She had to come out from under the water and for a moment my breath got caught in my throat. Lyn was no doubt the picture of perfection, and I knew my sentiments had a lot to do with my unquenchable desire for her and how much I needed her at that moment. ‘I see it,’ she said after peering a while, ‘but it’s kinda overgrown. It’s getting dark, let’s head back to camp.’
‘Aren’t you going to tell me what I said?’ She didn’t answer, so I continued, ‘we’ll see where it leads to later when we return to fish, you’ll be coming too, won’t you?’ A few days ago, to ask such a question would’ve been unthinkable and she would’ve already insisted on coming with us. What could I have said that was so inexcusable? Aha! Liam would tell me. He was bound to have been there.
Following Lyn back to camp through the vines and the corn plants, it was difficult to not glance at her swaying hips cutting a path through the begonias. ‘Saw the waterfall?’ Liam asked, his question directed to no one in particular. He was in the hammock where we had left him and swinging his feet to the ground he glanced in our direction.
‘It’s a bit of heaven on earth,’ Lyn answered, and she described all she had seen in the most explicit of detail as only she could. ‘We’d have stayed longer, but the darkness…’
Lucas had lit a small fire and was sitting next to it fanning at the flames with a palm leaf dispersing the smoke throughout the area. ‘Mosquitoes,’ was all he said when I looked his way. It was our first encounter with the pesky critters on our trek, worrisome because of what it indicated.
‘We’ll have to be mindful of the rain from here onwards,’ I told them. ‘It’s supposed to get acidic from here, further on south.’
‘We’d have to wear additional clothing over our protective gear?’ Liam asked. He sounded as though he didn’t know the ill effects of the rainfall in the tropics, so he was brought up to speed.

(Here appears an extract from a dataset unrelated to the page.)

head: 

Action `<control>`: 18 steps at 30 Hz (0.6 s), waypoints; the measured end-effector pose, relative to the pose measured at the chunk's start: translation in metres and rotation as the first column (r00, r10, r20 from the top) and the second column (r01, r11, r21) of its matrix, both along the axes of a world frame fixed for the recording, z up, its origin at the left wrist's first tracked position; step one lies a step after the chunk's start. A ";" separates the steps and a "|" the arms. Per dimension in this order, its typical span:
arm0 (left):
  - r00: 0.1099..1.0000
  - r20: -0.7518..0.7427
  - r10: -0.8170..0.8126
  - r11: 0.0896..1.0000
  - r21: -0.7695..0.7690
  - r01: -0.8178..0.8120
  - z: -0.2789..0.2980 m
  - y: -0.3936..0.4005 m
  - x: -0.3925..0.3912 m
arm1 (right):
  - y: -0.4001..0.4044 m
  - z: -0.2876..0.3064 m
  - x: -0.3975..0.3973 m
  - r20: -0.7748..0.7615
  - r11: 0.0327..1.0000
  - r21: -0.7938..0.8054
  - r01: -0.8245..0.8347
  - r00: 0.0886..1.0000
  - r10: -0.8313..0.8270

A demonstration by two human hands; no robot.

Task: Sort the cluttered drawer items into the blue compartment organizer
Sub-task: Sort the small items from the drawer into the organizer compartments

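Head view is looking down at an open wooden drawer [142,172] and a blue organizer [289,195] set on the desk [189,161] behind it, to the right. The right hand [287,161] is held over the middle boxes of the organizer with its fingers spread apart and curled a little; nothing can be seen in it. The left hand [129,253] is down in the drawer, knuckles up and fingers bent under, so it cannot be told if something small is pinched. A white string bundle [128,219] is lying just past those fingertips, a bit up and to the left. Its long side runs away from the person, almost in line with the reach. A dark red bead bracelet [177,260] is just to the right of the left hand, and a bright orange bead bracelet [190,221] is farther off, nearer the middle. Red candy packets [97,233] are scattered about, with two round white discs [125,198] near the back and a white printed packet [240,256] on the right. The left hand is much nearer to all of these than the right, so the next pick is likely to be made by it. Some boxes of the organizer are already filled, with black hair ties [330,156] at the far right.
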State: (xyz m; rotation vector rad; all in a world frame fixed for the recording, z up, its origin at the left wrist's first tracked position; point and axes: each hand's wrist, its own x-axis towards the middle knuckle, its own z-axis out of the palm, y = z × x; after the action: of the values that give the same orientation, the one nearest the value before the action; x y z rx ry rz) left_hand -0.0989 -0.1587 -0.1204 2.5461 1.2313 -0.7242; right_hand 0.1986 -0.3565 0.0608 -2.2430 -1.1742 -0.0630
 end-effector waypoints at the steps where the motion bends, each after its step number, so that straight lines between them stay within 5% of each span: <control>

‘It’s what we heard over the ham,’ Lucas said, ‘but it’s better safe than sorry. I heard the further south we go the worse it’ll get. They say it’s like the planet Venus, the rainfall literally melts away your bare flesh to the bone.’ Liam’s face cringed at the distasteful thought, and he glanced my way, seeking confirmation.
‘Don’t worry, we have weather suits with built-in re-breathers. I packed a few extra from Frank’s lot.’
‘This humidity will kill us if the militias in the area don’t get us first,’ Liam muttered.
‘The suits are light and the fabrics thin. We’d only be wearing them when it rains and even then, we could always seek shelter somewhere.’
‘In a cave, I suppose?’ Lyn was being sarcastic. She had returned unnoticed from changing in the tent and was standing next to me, brushing her hair. Her actions aroused some old forgotten memory in Liam’s mind and his eyes creased and a gentle smile crossed his face. His thoughts had to be with Mariam as his moustache shivered.
‘Or under a tree,’ I retorted to Lyn's sarcasm and was puzzled when I saw the hurt look that crossed her face. Lucas had turned away in the darkness to hide his grin.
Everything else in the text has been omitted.